An Integer Linear Programming Model for the Evolomino Puzzle

TL;DR

This paper formalizes the Evolomino puzzle as an ILP model and demonstrates its effectiveness in generating and solving instances efficiently using a CP-SAT solver.

Contribution

It introduces a novel ILP formulation for Evolomino and an algorithm for generating unique, solvable puzzle instances.

Findings

CP-SAT solver solves 10x10 puzzles in under one second

Solver handles 18x18 puzzles within one minute

ILP model accurately encodes puzzle rules and constraints

Abstract

Evolomino is a pencil-and-paper logic puzzle published by the Japanese company Nikoli, renowned for culture-independent puzzles such as Sudoku, Kakuro, and Slitherlink. Its name reflects the core mechanic: the polyomino-like blocks drawn by the player must gradually "evolve" according to the directions indicated by arrows pre-printed on a rectangular grid.
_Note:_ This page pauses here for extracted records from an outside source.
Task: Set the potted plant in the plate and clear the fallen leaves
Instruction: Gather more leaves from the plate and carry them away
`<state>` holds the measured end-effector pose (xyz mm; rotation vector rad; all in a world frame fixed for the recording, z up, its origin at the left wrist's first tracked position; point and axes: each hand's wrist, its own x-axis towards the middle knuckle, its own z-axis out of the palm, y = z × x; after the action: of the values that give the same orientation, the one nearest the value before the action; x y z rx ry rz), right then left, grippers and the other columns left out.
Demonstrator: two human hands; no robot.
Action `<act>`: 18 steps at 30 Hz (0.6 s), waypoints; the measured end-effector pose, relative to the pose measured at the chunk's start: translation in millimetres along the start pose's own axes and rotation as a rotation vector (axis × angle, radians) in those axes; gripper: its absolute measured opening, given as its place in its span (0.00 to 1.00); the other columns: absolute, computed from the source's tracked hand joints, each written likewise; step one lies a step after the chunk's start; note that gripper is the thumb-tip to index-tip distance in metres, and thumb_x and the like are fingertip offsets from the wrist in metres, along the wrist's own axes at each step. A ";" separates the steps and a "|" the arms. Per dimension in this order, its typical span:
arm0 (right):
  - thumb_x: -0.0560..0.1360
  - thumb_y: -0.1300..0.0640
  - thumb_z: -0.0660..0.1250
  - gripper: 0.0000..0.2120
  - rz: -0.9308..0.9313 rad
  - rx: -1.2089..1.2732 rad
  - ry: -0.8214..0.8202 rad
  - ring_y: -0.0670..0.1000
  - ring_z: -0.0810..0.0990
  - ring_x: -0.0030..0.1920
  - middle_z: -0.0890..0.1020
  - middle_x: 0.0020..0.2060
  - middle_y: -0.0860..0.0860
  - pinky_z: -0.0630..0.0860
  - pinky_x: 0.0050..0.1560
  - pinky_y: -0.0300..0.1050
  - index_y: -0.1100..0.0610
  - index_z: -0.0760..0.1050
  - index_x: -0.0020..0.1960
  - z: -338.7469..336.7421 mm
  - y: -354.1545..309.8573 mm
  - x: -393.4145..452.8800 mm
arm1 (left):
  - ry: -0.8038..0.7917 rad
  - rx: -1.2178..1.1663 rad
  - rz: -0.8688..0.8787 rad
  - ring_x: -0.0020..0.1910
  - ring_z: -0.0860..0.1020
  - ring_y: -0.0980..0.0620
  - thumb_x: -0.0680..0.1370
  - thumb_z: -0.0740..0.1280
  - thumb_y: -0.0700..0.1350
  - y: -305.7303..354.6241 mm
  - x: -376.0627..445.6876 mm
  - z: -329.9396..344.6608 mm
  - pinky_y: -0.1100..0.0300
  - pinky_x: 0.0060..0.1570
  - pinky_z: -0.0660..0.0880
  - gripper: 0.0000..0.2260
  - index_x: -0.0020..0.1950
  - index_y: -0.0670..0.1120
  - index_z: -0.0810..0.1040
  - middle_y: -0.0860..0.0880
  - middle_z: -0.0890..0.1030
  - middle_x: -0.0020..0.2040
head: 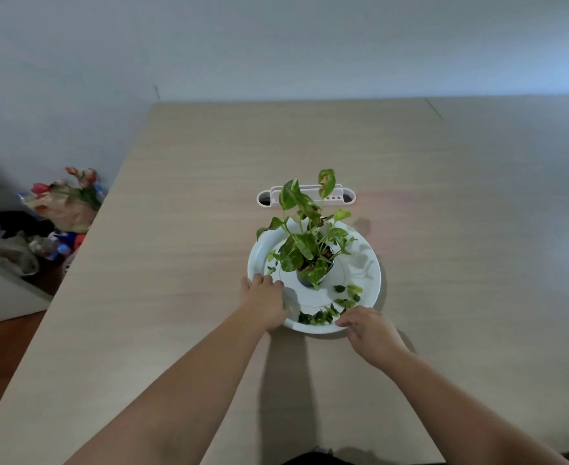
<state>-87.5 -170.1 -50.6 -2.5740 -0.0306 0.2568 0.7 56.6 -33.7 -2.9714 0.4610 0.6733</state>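
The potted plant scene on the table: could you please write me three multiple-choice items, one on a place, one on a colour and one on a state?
1. Where does the potted plant stand?
A. In the plate
B. On the bare table beside the plate
C. On the floor

2. What colour is the plate?
A. Red
B. Black
C. White

3. In what state are the fallen leaves?
A. All cleared away
B. Lying loose in the plate
C. Piled on the table far from the plate

Answers:
1 A, the pot sits at the plate's centre.
2 C, its rim and floor are white.
3 B, green scraps lie along the near side of the plate, between the left hand on the rim and the right hand at the near edge.
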 end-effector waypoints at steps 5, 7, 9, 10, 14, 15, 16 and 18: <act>0.72 0.63 0.64 0.14 0.020 -0.003 -0.016 0.51 0.79 0.57 0.83 0.54 0.48 0.73 0.60 0.43 0.52 0.82 0.53 -3.0 -4.3 1.8 | -0.032 -0.034 -0.042 0.69 0.66 0.40 0.76 0.53 0.66 19.2 11.2 3.8 0.46 0.67 0.60 0.33 0.71 0.44 0.65 0.42 0.71 0.69; 0.72 0.63 0.64 0.14 0.029 0.004 -0.017 0.50 0.78 0.57 0.83 0.54 0.48 0.73 0.60 0.43 0.53 0.83 0.53 -3.2 -4.6 1.6 | -0.045 -0.105 -0.034 0.67 0.70 0.40 0.75 0.54 0.67 27.6 11.5 3.7 0.47 0.65 0.63 0.33 0.70 0.44 0.67 0.42 0.74 0.66; 0.73 0.63 0.63 0.14 0.040 0.006 -0.026 0.50 0.78 0.58 0.82 0.54 0.47 0.72 0.60 0.41 0.52 0.82 0.53 -4.4 -5.1 1.4 | -0.046 -0.153 -0.026 0.63 0.73 0.41 0.74 0.57 0.68 36.6 9.9 5.2 0.48 0.62 0.67 0.33 0.67 0.43 0.69 0.42 0.75 0.63; 0.73 0.62 0.63 0.14 0.040 0.006 -0.028 0.49 0.78 0.58 0.82 0.54 0.47 0.72 0.60 0.40 0.52 0.82 0.53 -5.0 -5.7 1.8 | -0.043 -0.181 -0.031 0.61 0.74 0.42 0.72 0.59 0.68 40.9 9.6 6.5 0.49 0.60 0.69 0.34 0.66 0.43 0.69 0.42 0.76 0.62; 0.73 0.62 0.63 0.13 0.033 0.007 -0.063 0.49 0.78 0.57 0.82 0.53 0.47 0.73 0.58 0.41 0.51 0.82 0.53 -7.4 -5.5 3.8 | -0.039 -0.294 -0.095 0.58 0.77 0.44 0.67 0.67 0.69 57.3 11.4 11.9 0.51 0.53 0.75 0.38 0.66 0.44 0.68 0.44 0.75 0.59; 0.73 0.61 0.63 0.13 0.029 0.006 -0.073 0.49 0.78 0.57 0.82 0.53 0.46 0.73 0.58 0.41 0.51 0.82 0.52 -8.8 -4.9 5.0 | -0.036 -0.305 -0.107 0.58 0.77 0.44 0.67 0.68 0.68 59.7 12.3 12.7 0.51 0.53 0.76 0.37 0.66 0.43 0.68 0.44 0.74 0.59; 0.74 0.61 0.63 0.13 0.023 0.004 -0.086 0.48 0.78 0.57 0.83 0.53 0.46 0.73 0.58 0.41 0.51 0.82 0.53 -10.2 -4.2 6.2 | -0.032 -0.314 -0.114 0.57 0.77 0.44 0.68 0.69 0.66 61.1 13.2 13.7 0.51 0.52 0.75 0.35 0.65 0.43 0.68 0.44 0.74 0.59; 0.74 0.60 0.63 0.13 0.013 -0.005 -0.110 0.48 0.78 0.56 0.83 0.53 0.46 0.73 0.58 0.39 0.50 0.82 0.53 -13.6 -3.7 8.3 | -0.029 -0.315 -0.108 0.56 0.77 0.43 0.71 0.70 0.58 60.6 15.8 14.5 0.52 0.48 0.74 0.29 0.64 0.43 0.69 0.43 0.74 0.58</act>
<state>-76.7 -173.4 -38.7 -2.5628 -0.0552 0.4039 -10.0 -3.7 -53.1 -3.2412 0.2058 0.8481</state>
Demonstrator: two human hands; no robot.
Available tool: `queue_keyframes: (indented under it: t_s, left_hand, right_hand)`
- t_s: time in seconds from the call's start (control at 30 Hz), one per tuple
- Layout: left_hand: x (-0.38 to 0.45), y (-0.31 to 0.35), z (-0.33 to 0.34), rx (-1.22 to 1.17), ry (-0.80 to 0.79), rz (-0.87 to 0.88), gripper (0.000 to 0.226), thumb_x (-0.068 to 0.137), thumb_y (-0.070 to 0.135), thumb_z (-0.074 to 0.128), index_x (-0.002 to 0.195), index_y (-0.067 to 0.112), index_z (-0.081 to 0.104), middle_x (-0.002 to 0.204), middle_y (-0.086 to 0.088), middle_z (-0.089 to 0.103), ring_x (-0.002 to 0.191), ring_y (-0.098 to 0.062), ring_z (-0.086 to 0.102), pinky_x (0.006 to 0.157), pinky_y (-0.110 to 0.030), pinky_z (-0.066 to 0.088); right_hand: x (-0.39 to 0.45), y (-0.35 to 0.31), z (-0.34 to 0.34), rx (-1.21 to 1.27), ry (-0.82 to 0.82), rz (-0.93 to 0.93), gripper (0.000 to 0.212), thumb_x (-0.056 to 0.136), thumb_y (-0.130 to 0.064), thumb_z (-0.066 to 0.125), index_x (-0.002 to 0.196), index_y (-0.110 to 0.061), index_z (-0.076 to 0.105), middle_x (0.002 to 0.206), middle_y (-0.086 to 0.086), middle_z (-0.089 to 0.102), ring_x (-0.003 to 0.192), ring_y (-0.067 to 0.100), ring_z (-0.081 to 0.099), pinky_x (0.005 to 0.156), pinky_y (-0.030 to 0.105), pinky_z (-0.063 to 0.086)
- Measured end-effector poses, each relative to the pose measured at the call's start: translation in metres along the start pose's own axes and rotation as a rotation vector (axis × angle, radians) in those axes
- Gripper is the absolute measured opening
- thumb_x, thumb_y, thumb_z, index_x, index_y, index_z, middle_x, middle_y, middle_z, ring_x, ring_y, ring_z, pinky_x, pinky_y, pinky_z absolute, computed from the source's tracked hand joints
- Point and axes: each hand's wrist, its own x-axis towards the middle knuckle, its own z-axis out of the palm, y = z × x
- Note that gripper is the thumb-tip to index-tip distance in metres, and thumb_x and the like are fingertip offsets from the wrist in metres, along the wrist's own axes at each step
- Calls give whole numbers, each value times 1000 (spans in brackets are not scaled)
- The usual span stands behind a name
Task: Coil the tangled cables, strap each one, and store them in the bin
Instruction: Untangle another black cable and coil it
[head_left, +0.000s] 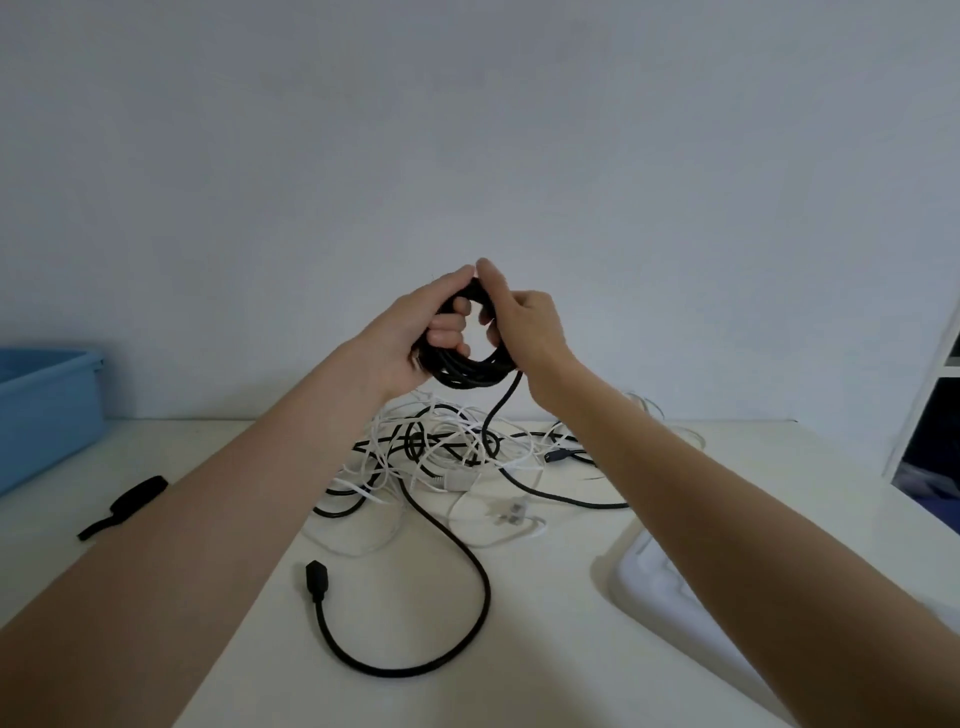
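Hanging in the air above the table (561, 649), the black coil (464, 370) is gripped on both sides: the left hand (415, 332) curls its fingers through the loop, the right hand (524, 322) pinches its top. One black strand drops into the tangled cables (447, 457) below. A black strap (124, 505) and a blue bin (47, 405) lie left.

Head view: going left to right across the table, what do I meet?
Blue bin → black strap → black plug → cable tangle, with the black coil held above it by left hand and right hand → white tray.
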Motion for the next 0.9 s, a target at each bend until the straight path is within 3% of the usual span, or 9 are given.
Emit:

In this paper, we formalize the rules of Evolomino as an integer linear programming (ILP) model, encoding block evolution, connectivity, and consistency requirements through linear constraints. Furthermore, we introduce an algorithm for generating random Evolomino instances, utilizing this ILP framework to ensure solution uniqueness. Computational experiments on a custom benchmark dataset demonstrate that a state-of-the-art CP-SAT solver successfully handles puzzle instances of up to $10 \times 10$ within one second and up to $18 \times 18$ within one minute.